Speech Coding System and Method

PublishedNovember 29, 2011

Assigneenot available in USPTO data we have

InventorsMattias Nilsson Jonas Lindblom Renat Vafin Soren Vang Andersen

Technical Abstract

Patent Claims

56 claims

Legal claims defining the scope of protection, as filed with the USPTO.

1. A system for enhancing a signal regenerated from an encoded speech signal, comprising: a decoder at a terminal arranged to receive the encoded speech signal and produce a decoded speech signal comprising a voiced speech signal; feature extraction means arranged to receive at least one of the decoded and encoded speech signal and extract at least one feature from at least one of the decoded and encoded speech signal; mapping means arranged to map said at least one feature to an artificially generated noise signal and operable to generate and output said noise signal, whereby the noise signal has a frequency band that is within the decoded speech signal frequency band; and mixing means arranged to receive said decoded speech signal and said noise signal and mix said noise signal with the voiced speech signal in the decoded speech signal frequency band; wherein the mixing means is further arranged to receive a power for a location in the spectrum of the decoded speech signal and mixing said noise signal and the decoded speech signal at the location and according to the received power.

2. A system according to claim 1 , wherein the encoded speech signal is encoded with a model-based speech encoder.

3. A system according to claim 2 , wherein the decoder is a model-based speech decoder.

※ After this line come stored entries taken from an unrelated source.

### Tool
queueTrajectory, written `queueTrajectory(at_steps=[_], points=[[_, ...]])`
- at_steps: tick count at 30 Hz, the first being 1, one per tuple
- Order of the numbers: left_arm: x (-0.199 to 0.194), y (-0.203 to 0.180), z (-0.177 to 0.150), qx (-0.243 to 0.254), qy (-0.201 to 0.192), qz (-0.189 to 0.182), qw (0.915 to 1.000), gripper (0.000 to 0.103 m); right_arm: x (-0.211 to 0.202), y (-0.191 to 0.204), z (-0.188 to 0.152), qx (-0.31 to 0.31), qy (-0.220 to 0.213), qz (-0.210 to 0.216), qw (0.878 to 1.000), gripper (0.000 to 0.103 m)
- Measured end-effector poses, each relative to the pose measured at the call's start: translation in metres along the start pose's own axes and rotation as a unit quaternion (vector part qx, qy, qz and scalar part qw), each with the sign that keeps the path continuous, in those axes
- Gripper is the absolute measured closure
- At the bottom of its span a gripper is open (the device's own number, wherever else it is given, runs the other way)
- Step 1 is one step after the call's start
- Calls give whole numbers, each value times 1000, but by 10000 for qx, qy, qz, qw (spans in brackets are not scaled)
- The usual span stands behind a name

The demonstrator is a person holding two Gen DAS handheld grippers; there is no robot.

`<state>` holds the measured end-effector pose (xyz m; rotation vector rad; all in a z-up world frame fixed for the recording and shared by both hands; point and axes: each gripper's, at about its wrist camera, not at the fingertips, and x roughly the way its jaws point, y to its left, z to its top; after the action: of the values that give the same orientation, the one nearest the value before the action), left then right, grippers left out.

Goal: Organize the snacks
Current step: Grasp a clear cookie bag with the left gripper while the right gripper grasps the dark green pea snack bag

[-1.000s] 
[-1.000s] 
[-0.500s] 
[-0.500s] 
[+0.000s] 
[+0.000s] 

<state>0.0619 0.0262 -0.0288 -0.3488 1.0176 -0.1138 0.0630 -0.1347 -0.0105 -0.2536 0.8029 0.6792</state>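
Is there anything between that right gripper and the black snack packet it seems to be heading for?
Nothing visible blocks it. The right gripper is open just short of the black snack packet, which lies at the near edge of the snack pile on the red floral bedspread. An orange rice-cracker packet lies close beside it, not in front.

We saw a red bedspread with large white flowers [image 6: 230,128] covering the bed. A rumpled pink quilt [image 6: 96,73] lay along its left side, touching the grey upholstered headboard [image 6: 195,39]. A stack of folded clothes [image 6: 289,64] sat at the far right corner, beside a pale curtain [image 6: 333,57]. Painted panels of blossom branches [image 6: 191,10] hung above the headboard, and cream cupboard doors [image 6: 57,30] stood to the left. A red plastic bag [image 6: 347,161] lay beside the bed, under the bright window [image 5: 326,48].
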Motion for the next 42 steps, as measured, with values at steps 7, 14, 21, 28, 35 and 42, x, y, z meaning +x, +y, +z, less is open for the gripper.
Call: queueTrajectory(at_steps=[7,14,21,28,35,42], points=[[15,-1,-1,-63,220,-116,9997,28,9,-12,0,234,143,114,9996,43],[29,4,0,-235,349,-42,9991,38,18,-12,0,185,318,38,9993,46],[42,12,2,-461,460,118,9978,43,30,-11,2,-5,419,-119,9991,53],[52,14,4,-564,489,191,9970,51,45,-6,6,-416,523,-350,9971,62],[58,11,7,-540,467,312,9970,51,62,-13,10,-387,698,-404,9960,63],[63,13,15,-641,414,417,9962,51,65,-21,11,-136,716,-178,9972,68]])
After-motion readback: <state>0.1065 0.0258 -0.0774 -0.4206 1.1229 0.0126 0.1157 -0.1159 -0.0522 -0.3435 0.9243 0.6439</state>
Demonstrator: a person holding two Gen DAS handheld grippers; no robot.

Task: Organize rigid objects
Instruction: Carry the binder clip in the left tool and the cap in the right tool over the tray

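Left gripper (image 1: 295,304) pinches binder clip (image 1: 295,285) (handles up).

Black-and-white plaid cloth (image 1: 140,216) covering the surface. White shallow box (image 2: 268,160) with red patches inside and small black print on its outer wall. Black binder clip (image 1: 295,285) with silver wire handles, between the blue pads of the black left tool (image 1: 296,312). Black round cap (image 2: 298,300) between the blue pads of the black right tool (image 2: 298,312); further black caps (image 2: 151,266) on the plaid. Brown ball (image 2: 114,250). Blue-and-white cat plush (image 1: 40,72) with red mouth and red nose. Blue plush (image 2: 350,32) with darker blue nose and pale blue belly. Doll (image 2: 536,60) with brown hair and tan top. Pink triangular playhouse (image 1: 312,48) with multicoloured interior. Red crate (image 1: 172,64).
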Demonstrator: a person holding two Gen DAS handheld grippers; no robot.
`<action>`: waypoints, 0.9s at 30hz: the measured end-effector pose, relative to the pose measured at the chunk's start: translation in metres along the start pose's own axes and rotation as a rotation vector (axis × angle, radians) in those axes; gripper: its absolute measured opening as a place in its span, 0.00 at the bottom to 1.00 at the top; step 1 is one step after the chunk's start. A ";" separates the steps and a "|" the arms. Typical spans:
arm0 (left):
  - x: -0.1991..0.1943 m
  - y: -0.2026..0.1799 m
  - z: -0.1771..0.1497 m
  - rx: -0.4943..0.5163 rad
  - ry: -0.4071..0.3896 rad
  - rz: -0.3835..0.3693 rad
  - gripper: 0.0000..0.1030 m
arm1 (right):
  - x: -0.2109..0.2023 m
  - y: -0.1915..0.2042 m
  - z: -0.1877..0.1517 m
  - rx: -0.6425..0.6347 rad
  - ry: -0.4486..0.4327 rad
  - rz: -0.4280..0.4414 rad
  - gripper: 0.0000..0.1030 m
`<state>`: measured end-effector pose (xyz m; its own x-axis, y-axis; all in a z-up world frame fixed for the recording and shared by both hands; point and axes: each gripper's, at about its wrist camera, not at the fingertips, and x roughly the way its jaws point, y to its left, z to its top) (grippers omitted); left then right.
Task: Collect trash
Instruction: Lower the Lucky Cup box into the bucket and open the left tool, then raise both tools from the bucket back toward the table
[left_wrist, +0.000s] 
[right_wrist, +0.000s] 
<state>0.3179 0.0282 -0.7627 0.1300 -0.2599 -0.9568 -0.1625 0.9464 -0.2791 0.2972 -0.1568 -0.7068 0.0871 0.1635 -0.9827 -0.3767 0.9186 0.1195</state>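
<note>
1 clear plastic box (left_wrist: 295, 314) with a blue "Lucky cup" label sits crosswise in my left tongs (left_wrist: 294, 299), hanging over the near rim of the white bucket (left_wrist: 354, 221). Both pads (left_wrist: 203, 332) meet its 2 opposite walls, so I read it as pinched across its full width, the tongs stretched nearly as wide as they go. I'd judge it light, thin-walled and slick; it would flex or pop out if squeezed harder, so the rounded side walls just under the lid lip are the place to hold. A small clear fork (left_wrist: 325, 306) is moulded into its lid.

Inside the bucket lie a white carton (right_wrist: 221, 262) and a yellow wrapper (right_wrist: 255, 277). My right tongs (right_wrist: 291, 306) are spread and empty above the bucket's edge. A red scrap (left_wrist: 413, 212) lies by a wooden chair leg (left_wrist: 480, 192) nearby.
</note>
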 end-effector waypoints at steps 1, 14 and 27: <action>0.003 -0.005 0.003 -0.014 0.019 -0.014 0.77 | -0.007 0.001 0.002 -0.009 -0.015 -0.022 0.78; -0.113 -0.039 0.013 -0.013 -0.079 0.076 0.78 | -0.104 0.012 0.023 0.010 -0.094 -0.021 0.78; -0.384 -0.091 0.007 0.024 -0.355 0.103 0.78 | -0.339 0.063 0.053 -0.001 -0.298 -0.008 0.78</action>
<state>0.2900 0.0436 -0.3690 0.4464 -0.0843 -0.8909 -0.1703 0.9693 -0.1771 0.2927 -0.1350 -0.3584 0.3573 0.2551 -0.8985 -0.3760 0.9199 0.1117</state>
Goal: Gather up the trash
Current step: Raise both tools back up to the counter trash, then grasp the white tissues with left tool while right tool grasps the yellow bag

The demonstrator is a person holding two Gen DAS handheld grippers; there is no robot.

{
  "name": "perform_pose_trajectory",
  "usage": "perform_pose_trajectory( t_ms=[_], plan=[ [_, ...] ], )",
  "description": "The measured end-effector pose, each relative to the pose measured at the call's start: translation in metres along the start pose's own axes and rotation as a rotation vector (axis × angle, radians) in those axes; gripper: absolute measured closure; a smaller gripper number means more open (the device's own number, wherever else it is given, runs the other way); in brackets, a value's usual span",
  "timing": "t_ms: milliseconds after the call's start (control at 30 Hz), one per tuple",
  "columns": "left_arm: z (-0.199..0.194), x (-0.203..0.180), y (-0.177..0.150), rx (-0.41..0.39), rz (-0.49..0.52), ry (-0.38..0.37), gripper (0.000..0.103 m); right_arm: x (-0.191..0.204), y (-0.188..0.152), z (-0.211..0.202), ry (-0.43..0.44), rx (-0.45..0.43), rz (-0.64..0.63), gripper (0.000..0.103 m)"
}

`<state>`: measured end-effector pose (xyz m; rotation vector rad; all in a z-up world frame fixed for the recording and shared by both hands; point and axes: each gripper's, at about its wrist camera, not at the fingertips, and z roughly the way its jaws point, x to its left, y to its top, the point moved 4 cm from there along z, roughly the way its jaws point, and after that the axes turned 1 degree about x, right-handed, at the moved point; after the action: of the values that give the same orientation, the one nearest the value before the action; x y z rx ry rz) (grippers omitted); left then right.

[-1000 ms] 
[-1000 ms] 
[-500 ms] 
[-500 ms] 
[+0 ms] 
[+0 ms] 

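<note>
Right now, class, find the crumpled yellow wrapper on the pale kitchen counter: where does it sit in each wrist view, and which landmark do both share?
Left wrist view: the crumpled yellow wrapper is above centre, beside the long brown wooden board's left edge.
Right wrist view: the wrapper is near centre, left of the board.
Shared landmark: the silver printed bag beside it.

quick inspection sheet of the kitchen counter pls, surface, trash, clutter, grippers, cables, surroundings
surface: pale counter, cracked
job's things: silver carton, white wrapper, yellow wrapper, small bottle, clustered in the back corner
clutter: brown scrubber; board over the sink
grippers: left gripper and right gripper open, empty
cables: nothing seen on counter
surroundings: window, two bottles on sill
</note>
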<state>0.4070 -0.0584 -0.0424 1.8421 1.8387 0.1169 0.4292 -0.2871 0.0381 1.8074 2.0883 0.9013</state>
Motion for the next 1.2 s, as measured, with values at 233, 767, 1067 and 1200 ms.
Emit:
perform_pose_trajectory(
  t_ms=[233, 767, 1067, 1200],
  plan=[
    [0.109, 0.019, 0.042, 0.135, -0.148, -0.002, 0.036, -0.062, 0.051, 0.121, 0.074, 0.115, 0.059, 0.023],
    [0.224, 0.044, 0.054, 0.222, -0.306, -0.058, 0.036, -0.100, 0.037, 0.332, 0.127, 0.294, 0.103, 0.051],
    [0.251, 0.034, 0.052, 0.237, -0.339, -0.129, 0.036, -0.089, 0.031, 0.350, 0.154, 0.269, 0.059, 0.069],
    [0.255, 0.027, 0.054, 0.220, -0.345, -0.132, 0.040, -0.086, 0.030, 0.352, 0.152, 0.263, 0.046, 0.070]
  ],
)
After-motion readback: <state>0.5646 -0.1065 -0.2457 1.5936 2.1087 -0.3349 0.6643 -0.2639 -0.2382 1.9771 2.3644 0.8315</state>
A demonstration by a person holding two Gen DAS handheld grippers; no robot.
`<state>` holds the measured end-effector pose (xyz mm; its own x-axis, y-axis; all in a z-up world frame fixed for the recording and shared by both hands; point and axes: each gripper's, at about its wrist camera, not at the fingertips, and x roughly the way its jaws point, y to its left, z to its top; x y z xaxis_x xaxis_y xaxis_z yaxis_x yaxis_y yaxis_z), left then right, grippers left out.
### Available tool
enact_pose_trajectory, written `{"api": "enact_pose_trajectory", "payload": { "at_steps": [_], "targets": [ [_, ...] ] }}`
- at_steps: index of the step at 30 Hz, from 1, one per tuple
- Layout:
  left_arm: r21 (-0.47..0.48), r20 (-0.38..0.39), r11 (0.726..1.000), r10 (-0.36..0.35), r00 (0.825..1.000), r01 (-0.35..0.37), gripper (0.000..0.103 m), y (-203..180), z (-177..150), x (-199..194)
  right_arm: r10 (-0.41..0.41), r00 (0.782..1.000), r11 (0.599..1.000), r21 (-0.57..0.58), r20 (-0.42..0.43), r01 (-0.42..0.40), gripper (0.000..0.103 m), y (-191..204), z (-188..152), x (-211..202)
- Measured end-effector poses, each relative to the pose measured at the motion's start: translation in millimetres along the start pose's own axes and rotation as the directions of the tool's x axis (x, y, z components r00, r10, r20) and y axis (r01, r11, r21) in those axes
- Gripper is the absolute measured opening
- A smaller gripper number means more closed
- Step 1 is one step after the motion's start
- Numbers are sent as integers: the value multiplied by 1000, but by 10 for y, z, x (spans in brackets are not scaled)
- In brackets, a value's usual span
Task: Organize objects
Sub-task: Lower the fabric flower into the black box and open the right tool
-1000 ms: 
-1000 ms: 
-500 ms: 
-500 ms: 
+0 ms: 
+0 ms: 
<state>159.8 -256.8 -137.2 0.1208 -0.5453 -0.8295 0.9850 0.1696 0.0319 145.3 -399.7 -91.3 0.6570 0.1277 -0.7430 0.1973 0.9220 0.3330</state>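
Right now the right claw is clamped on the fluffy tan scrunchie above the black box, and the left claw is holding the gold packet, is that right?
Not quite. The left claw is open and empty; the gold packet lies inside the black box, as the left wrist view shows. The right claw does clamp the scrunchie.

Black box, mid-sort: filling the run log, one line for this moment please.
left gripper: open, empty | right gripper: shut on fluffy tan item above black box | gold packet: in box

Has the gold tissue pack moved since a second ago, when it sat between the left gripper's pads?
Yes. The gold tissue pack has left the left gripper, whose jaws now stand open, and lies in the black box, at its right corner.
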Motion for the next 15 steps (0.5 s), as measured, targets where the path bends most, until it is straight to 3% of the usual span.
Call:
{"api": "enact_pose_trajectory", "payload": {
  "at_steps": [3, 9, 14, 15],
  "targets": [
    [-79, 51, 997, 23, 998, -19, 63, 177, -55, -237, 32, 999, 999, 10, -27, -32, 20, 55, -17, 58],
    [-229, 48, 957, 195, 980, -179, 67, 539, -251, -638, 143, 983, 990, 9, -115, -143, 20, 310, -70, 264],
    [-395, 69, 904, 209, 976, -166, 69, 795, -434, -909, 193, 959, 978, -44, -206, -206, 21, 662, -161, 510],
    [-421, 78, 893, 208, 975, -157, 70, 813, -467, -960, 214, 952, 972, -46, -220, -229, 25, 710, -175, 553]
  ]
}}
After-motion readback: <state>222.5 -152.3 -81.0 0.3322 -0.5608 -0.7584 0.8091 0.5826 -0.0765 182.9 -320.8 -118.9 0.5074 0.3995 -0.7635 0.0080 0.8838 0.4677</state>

4. A system according to claim 3 , wherein the model-based speech decoder is a harmonic sinusoidal speech decoder,

5. A system according to claim 2 , wherein the model-based speech encoder is a harmonic sinusoidal speech encoder.

6. A system according to claim 1 , whereby the noise signal is noise-like compared to the decoded speech signal.

7. A system according to claim 1 , wherein the at least one feature extracted by the feature extraction means is an energy envelope of the decoded speech signal.

8. A system according to claim 7 , wherein the feature extraction means comprises an absolute value function arranged to determine the absolute value of the decoded speech signal and a convolution function arranged to receive the absolute value of the decoded speech signal and convolve said absolute value to determine the energy envelope of the decoded speech signal.

9. A system according to claim 7 , wherein the mapping means comprises a Gaussian noise generator and a multiplier, wherein said multiplier is arranged to multiply a Gaussian noise signal from said Gaussian noise generator and said feature to generate said noise signal.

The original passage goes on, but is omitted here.